Records for this exercise below:
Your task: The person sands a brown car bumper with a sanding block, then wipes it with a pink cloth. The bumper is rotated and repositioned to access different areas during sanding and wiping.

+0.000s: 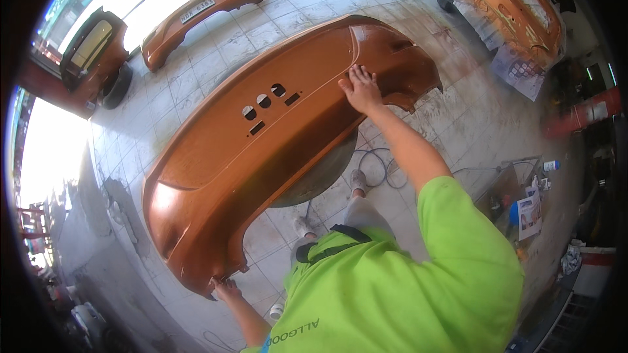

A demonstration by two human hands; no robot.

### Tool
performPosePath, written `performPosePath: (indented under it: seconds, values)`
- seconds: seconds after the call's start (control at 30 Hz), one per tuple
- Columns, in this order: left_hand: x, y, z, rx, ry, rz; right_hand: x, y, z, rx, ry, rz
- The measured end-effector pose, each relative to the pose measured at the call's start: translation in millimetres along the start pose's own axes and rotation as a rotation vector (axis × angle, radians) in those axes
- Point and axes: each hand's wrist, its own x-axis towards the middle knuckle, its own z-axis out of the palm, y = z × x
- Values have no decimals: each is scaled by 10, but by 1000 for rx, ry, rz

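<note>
A large orange car bumper [216, 117] lies slantwise in front of me, with several cut-outs near its middle. My right hand [362, 88] rests flat on its surface toward the far right end, fingers spread. At the near left end, my left hand [226, 289] grips the bumper's lower corner, thumb and fingers at the edge; part of that grip is hidden. A dark round support [324, 173] shows beneath the bumper.
Another orange bumper [203, 16] with a plate stands at the far left, beside a car tailgate [95, 52]. A partly masked orange car body [517, 10] is at the far right. A hose [373, 157] coils on the tiled floor near my feet. Papers [528, 214] lie right.
</note>
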Motion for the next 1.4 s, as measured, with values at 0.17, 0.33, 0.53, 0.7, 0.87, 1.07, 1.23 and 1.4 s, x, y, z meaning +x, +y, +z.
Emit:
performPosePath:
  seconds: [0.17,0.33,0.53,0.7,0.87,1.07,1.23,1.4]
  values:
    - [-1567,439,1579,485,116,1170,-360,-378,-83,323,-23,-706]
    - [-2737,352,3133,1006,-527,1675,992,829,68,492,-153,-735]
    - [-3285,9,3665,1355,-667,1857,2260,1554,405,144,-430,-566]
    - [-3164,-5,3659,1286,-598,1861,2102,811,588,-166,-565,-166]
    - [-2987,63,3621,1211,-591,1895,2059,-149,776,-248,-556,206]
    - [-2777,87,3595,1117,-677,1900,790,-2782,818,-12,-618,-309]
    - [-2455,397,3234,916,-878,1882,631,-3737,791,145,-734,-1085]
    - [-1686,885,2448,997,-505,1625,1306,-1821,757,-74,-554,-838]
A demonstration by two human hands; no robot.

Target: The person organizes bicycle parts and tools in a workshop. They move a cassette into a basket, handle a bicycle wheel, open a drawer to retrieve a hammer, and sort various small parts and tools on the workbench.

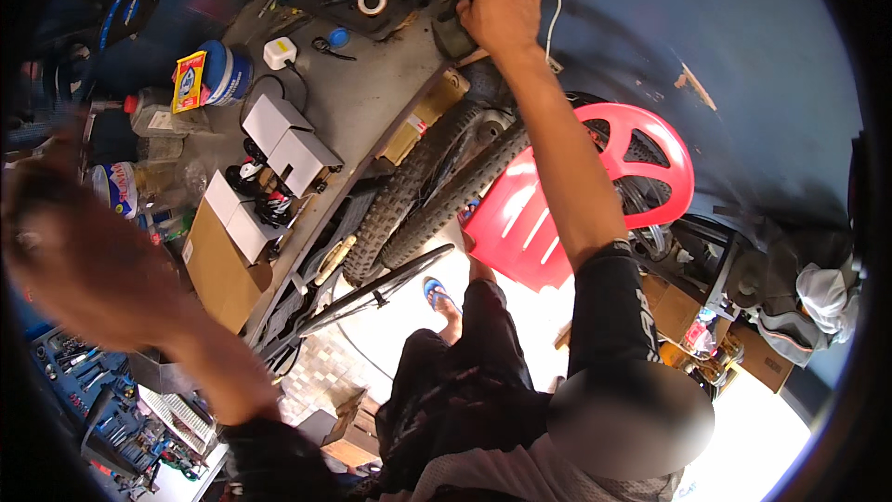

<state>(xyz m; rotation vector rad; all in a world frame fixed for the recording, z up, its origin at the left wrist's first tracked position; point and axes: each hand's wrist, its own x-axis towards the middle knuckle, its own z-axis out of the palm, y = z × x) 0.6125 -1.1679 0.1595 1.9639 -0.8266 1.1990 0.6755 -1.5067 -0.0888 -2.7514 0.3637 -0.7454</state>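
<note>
Right hand [503, 5] laid over a dark object [452, 39] at the bench's [367, 88] far end; whether it is gripped cannot be told. Left hand [84, 251] blurred, grip unreadable. Handling seems under way; no finished result seen, remainder not judgeable. Dark and red parts [271, 207] held in open box [216, 270]; tub's [238, 82] contents hidden.

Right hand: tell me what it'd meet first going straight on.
Probably the dark object that the right hand appears to rest on; its shape and depth are unclear.
</note>
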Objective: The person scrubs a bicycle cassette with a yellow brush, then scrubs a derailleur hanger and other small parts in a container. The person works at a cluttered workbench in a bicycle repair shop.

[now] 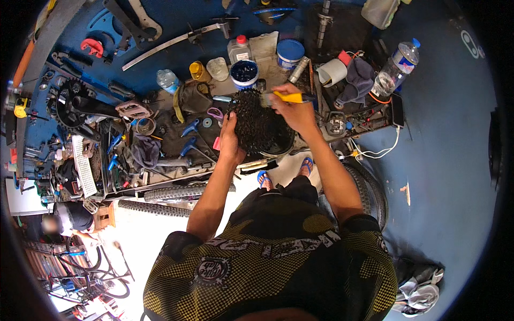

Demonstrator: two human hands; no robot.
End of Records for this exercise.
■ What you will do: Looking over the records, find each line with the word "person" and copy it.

■ Solution to this exercise:
Your task: The person sands a brown car bumper with a sanding block, then wipes it with a pink cloth. The bumper is rotated and repositioned to access different areas during sanding and wiping.
Target: The person organizes bicycle parts and tools in a workshop. They move a cassette into a basket, handle a bicycle wheel, open a drawer to retrieve a hammer, and sort various small parts and tools on the workbench.
Objective: The person scrubs a bicycle cassette with a yellow brush, then scrubs a derailleur hanger and other small parts in a container. The person works at a cluttered workbench in a bicycle repair shop.

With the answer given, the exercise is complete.